Archetype:  Stolen wings.  Ah, the nasty temptation to say that any man or male has actually stolen my power in order to enhance his own.  It is great and strong, yet I resist.  Yes, I had a very strong and overbearing father.  Yes, I have had struggles with my husband, male bosses and coworkers that have sent me into frustrating tears or rages.  But I am trying to separate, a bit, the experience in my personal relationships from the universal impact of patriarchy.  Yes, I have participated in relationships for a variety of personal reasons, healthy and unhealthy.  Yes, I feel that my power has been stolen or usurped by men.  But I see that as a dynamic playing out in a larger consciousness.  The archetype of stolen wings, stolen freedoms is much larger and more universal.  The same could be said about women stealing power from men, or from me.  But that's not what this story is about, so I don't want to digress.  To me, it is about patriarchy and all of it's negative and oppressive practices engaged by both men and women, not least of all myself, that has stolen women's power and my own power.

For that loss I, like Maleficent, grieve.  For the loss of trust in that system.  The grief when the realization strikes that the trust I had placed in a childhood belief system has robbed me of what is most freeing and empowering in my life; my own strength, power and ability.

Did you mean to say that to us all, Linda?
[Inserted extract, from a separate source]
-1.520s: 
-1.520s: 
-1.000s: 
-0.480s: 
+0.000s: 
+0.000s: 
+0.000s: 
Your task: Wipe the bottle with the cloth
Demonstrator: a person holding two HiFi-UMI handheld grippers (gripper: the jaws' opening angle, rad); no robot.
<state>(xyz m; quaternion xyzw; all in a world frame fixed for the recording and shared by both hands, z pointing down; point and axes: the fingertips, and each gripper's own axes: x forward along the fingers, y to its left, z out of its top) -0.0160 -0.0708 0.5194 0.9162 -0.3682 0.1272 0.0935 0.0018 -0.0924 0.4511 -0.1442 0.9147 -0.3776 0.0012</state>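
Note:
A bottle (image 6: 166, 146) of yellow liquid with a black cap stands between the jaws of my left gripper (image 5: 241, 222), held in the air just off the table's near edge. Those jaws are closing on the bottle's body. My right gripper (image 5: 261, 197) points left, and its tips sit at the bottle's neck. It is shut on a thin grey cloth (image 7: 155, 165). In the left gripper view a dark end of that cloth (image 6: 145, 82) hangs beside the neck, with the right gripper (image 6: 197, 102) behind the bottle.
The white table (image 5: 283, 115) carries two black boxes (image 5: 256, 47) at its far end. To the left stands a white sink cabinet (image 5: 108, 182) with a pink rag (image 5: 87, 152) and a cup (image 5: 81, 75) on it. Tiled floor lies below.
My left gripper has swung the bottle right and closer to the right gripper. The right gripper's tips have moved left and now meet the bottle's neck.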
Perhaps not, but that is what I saw.

Archetype:  Return to the inner child.  Maleficent takes it on herself to care for the infant princess, but really what choice does she have?  She sees the fairies assigned to her care for what they are; well meaning, but incompetent.  It seems to be with a heavy sigh of resignation that Maleficent finds herself returning to the infant, secretly overseeing her care and protection.  And I, too, reluctantly and with a heaving sigh at times have returned to my inner child.  Frustrated that there is no external source to care for her.  Convinced that the external source I have entrusted to care for her is SO incompetent.
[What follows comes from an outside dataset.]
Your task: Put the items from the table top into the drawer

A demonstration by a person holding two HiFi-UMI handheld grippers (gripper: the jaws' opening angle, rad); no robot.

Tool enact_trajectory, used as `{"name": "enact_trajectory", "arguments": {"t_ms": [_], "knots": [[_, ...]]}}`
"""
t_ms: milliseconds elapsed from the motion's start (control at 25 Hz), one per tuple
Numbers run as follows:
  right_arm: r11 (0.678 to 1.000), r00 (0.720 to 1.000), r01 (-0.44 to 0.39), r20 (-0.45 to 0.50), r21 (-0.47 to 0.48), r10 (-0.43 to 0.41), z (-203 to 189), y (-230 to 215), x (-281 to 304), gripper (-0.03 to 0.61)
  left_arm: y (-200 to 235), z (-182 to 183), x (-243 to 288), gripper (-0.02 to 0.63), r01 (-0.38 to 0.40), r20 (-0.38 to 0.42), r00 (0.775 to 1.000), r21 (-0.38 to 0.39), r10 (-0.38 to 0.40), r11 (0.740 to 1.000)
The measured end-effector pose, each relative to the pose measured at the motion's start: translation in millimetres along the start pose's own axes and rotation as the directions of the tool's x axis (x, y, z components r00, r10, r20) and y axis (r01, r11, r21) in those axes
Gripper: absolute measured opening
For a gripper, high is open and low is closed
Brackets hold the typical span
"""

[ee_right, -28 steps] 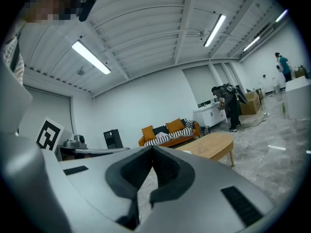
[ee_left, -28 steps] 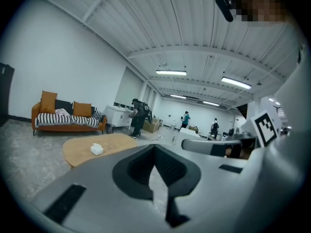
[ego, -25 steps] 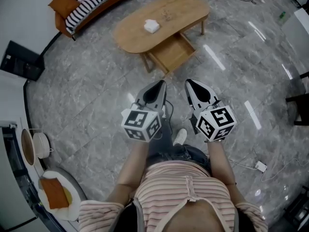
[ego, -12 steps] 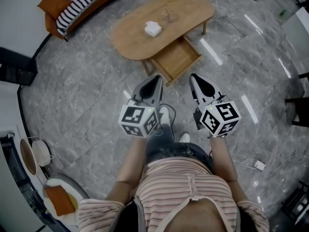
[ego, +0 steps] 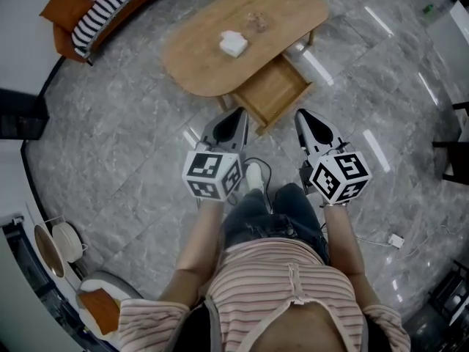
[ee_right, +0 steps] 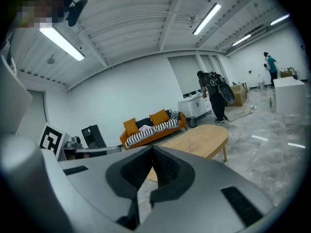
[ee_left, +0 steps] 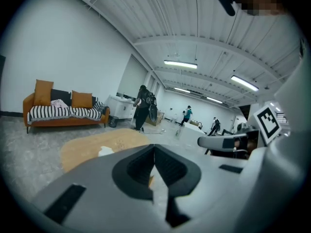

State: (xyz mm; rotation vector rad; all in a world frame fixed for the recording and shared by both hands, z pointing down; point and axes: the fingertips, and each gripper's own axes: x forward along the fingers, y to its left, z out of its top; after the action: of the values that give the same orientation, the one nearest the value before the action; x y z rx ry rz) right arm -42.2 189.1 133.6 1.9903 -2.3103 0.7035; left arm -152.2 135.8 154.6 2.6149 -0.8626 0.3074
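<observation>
A low oval wooden table (ego: 198, 57) stands ahead, seen also in the left gripper view (ee_left: 92, 144) and the right gripper view (ee_right: 201, 140). On its top lie a white folded item (ego: 233, 43) (ee_left: 105, 151) and a small pale item (ego: 256, 22). The table's drawer (ego: 272, 90) is pulled open toward me and looks empty. My left gripper (ego: 236, 117) (ee_left: 154, 152) is shut and empty, its tip just short of the drawer's front edge. My right gripper (ego: 304, 117) (ee_right: 151, 150) is likewise shut with nothing in it, to the right of the drawer.
An orange sofa (ego: 69, 17) with a striped blanket stands beyond the table at the far left. A white plug (ego: 396, 240) and its cable lie on the marble floor at the right. Dark furniture (ego: 454, 149) sits at the right edge. People stand far back in the room (ee_left: 143, 108).
The person has stepped toward the table. Both grippers have moved forward together, and the open drawer is now right in front of their tips. Their jaws stayed shut.
</observation>
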Motion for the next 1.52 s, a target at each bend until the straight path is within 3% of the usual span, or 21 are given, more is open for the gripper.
{"name": "enact_trajectory", "arguments": {"t_ms": [240, 440, 840, 1240, 1520], "knots": [[1.0, 0.999, -0.018, -0.05, 0.016, 0.019, -8, -16, 14, 0.008, 9, -7, 27, 0.014, -0.032, -0.036, 0.999, -0.005, 0.032, 0.999], [0.999, 0.998, -0.039, -0.052, 0.012, 0.04, 3, -42, 18, 0.008, 18, -4, 53, 0.014, -0.104, -0.05, 0.993, 0.005, 0.104, 0.995], [0.992, 0.99, -0.115, -0.073, 0.043, 0.118, 9, -86, 43, 0.008, 43, -10, 104, 0.015, -0.247, -0.123, 0.961, 0.01, 0.246, 0.969], [0.991, 0.99, -0.1, -0.089, 0.084, 0.107, 16, -97, 115, 0.008, 146, -10, 154, 0.095, -0.312, -0.196, 0.934, -0.041, 0.299, 0.949], [0.994, 0.99, -0.013, -0.141, 0.109, 0.028, 19, -109, 194, 0.008, 234, -19, 215, 0.123, -0.277, -0.298, 0.92, -0.037, 0.254, 0.96]]}}
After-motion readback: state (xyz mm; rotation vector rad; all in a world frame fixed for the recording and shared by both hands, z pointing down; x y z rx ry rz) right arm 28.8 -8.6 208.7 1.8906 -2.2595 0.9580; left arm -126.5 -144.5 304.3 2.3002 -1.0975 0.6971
It must be me.  There is really no other choice.  I must be the one to return to that inner child and watch over and protect her, love her innocence and vulnerability, gently coax her into the truth of the world upon which she will eventually be forced to embark.

Archetype:  Debunking the prince charming myth. Unfortunately, I have to admit that I was probably in my 30's revisiting the story of Cinderella with my young children when I had the aha moment, "oh, this is what they mean by fairy tale.  There is no prince charming."  Embarrassed now to admit I was that old before I got it, I have to see it for what it is.  Maybe it's a nice thing that I was able to believe as long as I did.
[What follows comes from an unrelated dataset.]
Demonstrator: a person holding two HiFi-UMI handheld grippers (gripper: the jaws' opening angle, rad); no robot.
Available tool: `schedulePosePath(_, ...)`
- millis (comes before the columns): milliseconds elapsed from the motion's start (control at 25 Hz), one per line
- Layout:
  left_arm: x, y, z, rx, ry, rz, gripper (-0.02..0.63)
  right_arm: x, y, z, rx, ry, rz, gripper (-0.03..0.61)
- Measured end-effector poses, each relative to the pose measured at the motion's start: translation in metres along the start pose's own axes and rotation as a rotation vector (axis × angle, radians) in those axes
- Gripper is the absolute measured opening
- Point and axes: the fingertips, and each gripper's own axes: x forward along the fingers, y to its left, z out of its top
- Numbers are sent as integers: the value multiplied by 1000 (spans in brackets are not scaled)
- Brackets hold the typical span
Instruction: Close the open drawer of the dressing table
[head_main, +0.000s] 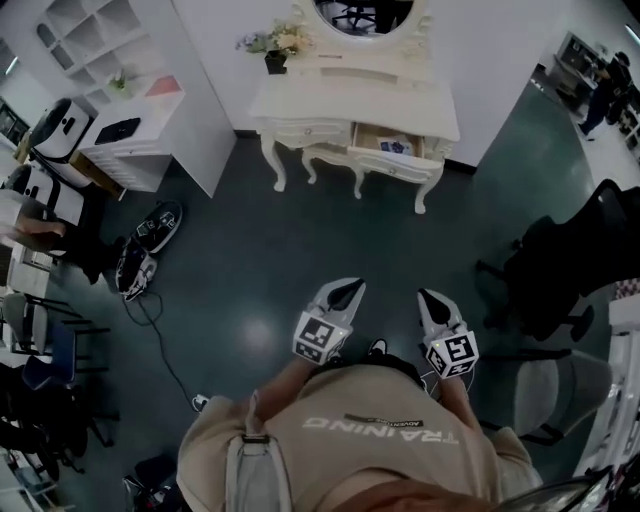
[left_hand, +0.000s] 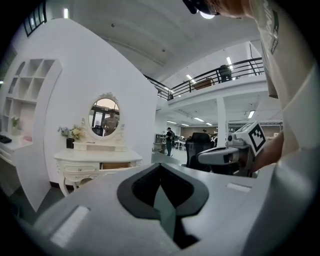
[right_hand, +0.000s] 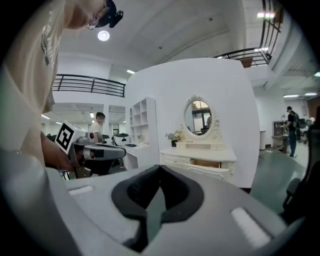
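Note:
The cream dressing table (head_main: 350, 100) with an oval mirror stands against the white wall, well ahead of me. Its right-hand drawer (head_main: 395, 152) is pulled out, with something blue and white inside. In the gripper views the same table (left_hand: 95, 161) (right_hand: 200, 159) is far off, and the drawer (left_hand: 116, 165) (right_hand: 206, 163) shows as a brown gap. My left gripper (head_main: 347, 289) (left_hand: 160, 166) and right gripper (head_main: 430, 298) (right_hand: 160, 168) are held side by side over the dark floor near my body. Both are shut and hold nothing.
A vase of flowers (head_main: 275, 45) stands on the table's left end. A white shelf unit and desk (head_main: 140, 130) are at the left, with shoes (head_main: 148, 245) and a cable (head_main: 160, 350) on the floor. A black office chair (head_main: 560, 270) and a grey chair (head_main: 560, 392) are at the right.

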Motion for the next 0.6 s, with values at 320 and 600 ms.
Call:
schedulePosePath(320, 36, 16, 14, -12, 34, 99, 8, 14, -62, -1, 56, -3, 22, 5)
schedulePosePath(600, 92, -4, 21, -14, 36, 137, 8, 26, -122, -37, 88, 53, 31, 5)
Thank you, again, Linda, for debunking that myth.  It is not, in fact, prince charming who is going to wake me from whatever sleep I have chosen instead of stepping into the realities of adult-hood.

Archetype:  The awakening of the feminine.  Ah, no, not the true love of a prince charming, but the true love of the feminine, in all of its confusing and mysterious manifestations, provides the princess what she needs in order to awake and move into her maturity as a woman in the world. Interesting to me that Linda did not provide for us the "mother love" interpretation. Maleficent wasn't the princess' mother.  Oh wait.  Did I miss something?  No, I don't think so.  Interesting that the mother figure is in the background.  it's so easy to get this confused with "mother love" but I believe that is an entirely different thing.  Because it is, to me, just simply feminine love.  Period.  You get to define the mode in which you best receive it.

Don't get me wrong.  Masculine love has it's place in the world as well.  Most of us understand now how masculine love is an entirely different thing than patriarchy. There is a lot to be given and received through masculine love.  And I could take this even further to collapse the dichotomy altogether and just call it love.  But I am not ready to do that.  I need the dichotomy to help me better understand my feminine nature, to give it voice in this still patriarchal world.  

Perhaps the reason this resonated with me so strongly, is that my own experience of growing empowerment and place in the world, in the universe, is not being ushered in through masculine love.  I need the feminine to help me awaken to my power, place and purpose.